This episode is the first in a new series, New Books in Interpretive Political and Social Science
, which will feature works on interpretive research design and practice alongside recently published exemplary interpretive social scientific studies. To get the ball rolling, the editors of the Routledge Series on Interpretive Methods
, and co-authors of the first book published in that series, Interpretive Research Design: Concepts and Processes
(Routledge, 2012), discuss what interpretive methods are, why they matter, and how they became authors and editors of works on interpretive social science.

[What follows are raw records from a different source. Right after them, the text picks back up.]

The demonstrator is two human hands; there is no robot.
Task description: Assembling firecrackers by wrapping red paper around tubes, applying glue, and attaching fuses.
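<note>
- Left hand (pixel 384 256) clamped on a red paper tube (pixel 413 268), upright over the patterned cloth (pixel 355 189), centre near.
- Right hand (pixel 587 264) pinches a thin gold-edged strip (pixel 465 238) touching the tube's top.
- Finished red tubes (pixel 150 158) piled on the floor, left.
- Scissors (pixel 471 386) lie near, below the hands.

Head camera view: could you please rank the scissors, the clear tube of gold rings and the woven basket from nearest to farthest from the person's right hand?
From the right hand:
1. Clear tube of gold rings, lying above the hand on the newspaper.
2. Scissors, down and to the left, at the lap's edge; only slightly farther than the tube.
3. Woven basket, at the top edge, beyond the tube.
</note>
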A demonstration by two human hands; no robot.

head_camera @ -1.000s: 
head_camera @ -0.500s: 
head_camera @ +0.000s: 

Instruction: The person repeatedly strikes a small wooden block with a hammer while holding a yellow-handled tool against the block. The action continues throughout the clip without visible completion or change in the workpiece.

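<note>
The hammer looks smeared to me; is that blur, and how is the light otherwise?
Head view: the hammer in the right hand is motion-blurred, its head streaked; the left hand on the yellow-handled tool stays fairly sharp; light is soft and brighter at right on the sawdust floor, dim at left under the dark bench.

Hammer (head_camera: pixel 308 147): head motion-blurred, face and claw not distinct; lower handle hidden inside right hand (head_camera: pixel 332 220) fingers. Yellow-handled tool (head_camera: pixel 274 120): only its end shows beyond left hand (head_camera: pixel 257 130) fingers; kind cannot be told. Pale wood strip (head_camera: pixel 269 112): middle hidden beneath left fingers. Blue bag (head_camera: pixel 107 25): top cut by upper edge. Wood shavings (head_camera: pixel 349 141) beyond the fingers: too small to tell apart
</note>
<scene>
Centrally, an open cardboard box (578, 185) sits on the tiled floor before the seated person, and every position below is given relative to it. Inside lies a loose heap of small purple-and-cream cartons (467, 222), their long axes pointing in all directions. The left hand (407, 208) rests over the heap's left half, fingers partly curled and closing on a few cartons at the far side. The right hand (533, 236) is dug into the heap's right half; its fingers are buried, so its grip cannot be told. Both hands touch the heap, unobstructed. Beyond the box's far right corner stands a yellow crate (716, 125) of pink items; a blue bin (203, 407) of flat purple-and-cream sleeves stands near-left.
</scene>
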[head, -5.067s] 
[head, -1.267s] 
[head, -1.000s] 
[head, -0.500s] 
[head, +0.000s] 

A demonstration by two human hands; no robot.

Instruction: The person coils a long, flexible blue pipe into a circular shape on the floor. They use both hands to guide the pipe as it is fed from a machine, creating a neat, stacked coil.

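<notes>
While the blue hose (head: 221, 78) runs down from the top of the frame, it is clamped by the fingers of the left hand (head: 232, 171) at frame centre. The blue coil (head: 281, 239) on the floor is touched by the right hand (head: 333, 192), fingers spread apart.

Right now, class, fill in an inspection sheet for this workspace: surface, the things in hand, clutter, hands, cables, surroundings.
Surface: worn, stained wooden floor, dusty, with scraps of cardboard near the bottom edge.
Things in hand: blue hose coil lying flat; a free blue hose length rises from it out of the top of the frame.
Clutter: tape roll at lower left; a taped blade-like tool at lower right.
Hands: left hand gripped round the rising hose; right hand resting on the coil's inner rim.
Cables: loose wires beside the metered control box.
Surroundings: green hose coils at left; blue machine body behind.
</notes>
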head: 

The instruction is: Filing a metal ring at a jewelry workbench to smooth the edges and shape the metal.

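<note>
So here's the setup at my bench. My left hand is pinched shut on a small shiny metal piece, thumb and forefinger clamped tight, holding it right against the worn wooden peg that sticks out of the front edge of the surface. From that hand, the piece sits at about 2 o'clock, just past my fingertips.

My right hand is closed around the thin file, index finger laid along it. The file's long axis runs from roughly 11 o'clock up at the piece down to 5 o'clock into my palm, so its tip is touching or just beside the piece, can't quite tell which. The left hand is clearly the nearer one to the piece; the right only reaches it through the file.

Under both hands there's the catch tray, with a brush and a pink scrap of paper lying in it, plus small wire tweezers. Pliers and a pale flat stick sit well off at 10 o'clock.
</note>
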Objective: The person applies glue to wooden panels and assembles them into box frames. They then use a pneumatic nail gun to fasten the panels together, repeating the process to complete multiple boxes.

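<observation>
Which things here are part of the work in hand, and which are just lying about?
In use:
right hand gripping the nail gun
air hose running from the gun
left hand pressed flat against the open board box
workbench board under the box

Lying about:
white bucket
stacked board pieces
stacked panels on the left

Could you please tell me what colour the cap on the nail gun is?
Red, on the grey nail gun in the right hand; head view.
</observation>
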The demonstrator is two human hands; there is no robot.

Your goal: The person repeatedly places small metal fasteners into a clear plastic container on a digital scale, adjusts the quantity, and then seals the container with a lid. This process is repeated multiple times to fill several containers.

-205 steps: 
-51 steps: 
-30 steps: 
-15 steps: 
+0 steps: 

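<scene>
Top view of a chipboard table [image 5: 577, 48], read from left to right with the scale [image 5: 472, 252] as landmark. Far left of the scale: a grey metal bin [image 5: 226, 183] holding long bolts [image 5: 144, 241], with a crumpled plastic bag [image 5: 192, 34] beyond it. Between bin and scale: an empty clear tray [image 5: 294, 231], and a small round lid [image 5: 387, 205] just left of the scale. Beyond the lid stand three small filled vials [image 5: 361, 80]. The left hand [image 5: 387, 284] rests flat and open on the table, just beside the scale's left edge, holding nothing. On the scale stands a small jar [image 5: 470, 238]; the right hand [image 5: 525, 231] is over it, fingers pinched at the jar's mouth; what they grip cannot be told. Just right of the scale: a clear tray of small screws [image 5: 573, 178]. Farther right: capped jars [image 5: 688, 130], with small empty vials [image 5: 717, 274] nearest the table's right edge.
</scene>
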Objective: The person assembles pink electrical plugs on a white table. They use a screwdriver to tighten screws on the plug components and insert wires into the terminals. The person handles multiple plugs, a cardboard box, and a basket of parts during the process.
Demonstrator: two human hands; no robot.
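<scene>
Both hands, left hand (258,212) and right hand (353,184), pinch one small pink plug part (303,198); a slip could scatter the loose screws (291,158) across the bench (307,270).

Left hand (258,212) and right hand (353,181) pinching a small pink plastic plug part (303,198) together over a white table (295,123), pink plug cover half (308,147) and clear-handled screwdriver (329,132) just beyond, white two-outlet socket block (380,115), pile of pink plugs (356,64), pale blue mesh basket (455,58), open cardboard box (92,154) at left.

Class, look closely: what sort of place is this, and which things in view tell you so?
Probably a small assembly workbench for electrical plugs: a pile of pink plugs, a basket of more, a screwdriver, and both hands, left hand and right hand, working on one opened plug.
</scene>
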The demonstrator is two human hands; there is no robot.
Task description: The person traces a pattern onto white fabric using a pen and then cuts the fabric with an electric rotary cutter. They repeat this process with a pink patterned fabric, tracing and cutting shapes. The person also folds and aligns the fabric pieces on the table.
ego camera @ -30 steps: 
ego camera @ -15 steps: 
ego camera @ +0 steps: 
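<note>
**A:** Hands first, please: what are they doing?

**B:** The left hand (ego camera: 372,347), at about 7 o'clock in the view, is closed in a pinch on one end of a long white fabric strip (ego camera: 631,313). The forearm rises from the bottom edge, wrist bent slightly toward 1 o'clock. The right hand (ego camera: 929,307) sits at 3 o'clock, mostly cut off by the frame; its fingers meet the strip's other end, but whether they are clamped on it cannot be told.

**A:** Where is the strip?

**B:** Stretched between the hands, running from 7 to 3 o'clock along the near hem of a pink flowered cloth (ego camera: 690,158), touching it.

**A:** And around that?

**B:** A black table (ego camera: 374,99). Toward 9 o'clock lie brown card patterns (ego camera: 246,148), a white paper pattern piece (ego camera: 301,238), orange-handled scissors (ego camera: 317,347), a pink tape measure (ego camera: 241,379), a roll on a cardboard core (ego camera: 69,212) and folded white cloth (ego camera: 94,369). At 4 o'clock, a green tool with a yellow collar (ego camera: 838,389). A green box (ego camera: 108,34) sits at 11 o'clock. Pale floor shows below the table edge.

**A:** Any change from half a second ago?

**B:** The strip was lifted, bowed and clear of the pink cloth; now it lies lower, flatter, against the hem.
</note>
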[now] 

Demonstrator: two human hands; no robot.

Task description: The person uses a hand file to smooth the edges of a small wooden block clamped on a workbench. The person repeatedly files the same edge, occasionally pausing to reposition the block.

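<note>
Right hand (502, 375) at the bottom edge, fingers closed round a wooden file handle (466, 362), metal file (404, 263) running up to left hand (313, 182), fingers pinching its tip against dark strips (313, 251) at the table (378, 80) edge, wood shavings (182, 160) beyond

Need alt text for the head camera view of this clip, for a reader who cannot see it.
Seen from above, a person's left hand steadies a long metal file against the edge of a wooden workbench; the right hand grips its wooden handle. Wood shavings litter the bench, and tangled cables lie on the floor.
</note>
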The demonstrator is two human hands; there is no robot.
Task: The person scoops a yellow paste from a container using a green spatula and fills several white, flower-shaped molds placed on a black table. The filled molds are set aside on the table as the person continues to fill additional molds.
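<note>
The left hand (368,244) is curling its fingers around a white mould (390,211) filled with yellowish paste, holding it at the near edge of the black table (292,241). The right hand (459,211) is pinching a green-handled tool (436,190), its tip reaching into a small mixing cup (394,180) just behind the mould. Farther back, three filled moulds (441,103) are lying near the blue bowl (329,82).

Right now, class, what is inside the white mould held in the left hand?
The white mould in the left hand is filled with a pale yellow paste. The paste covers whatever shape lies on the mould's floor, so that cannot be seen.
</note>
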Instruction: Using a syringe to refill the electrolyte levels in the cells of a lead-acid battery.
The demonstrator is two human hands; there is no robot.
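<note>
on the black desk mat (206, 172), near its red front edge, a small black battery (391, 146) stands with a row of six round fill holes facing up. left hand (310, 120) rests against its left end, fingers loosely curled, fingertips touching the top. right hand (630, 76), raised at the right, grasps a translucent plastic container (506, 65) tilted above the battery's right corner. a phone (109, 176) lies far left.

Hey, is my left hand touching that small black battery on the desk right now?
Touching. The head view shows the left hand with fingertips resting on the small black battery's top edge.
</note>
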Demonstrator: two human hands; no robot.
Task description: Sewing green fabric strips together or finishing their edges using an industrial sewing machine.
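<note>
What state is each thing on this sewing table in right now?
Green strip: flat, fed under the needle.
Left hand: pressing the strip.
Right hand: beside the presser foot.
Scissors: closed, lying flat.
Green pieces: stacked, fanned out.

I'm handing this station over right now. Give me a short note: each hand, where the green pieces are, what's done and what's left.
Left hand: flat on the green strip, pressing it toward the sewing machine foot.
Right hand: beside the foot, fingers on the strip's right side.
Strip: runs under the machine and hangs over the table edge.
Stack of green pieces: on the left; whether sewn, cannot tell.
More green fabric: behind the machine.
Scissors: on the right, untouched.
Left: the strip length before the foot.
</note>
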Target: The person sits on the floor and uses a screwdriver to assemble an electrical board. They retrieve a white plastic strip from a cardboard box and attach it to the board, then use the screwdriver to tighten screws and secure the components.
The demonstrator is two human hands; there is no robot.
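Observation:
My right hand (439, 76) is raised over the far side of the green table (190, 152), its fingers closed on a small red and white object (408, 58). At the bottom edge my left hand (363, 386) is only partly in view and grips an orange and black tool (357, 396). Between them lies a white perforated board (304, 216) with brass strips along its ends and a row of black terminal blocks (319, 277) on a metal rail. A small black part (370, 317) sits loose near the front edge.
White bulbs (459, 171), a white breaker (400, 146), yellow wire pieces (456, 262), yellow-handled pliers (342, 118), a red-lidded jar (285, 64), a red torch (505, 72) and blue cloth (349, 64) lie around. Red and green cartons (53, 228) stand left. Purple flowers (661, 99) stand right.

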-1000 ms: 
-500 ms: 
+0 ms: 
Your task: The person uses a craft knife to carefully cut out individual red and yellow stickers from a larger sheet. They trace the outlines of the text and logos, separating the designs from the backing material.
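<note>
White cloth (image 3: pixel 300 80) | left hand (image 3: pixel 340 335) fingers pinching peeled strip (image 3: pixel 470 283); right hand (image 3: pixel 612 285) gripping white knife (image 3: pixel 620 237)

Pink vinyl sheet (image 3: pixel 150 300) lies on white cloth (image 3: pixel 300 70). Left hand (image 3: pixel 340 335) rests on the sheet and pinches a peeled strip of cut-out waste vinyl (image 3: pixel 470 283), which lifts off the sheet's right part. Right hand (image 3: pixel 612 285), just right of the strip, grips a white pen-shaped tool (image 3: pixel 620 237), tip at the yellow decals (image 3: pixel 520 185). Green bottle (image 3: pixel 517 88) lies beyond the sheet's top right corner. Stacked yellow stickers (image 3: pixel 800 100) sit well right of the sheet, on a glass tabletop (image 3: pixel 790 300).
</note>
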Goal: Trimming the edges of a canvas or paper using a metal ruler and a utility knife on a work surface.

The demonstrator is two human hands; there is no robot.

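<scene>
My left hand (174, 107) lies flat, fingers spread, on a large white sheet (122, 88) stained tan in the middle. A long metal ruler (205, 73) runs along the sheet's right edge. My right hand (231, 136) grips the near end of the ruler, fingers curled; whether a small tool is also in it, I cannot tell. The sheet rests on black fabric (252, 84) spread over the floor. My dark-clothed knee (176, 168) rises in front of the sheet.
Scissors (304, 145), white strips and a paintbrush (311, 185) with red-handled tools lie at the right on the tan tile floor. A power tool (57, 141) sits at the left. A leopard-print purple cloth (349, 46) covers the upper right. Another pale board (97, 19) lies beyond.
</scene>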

They are Peregrine Schwartz-Shea
, professor of political science at the University of Utah, and Dvora Yanow
, professor of social science at Wageningen University. Renowned interpretive scholars of politics and public policy respectively, Peri and Dvora bring their wealth of experience as researchers, educators and writers to the microphone for a lively exchange about the what, how and wherefore of interpretive research. Wherever you stand on interpretive modes of inquiry, this is an episode not to be missed: it sets the agenda for interpretive social science and the tone for the series of interviews to follow.
Nick Cheesman is a fellow in the Department of Political and Social Change, Australian National University, and currently a visiting research scholar at the Center for Southeast Asian Studies, Kyoto University. He co-hosts the New Books in Southeast Asian Studies channel.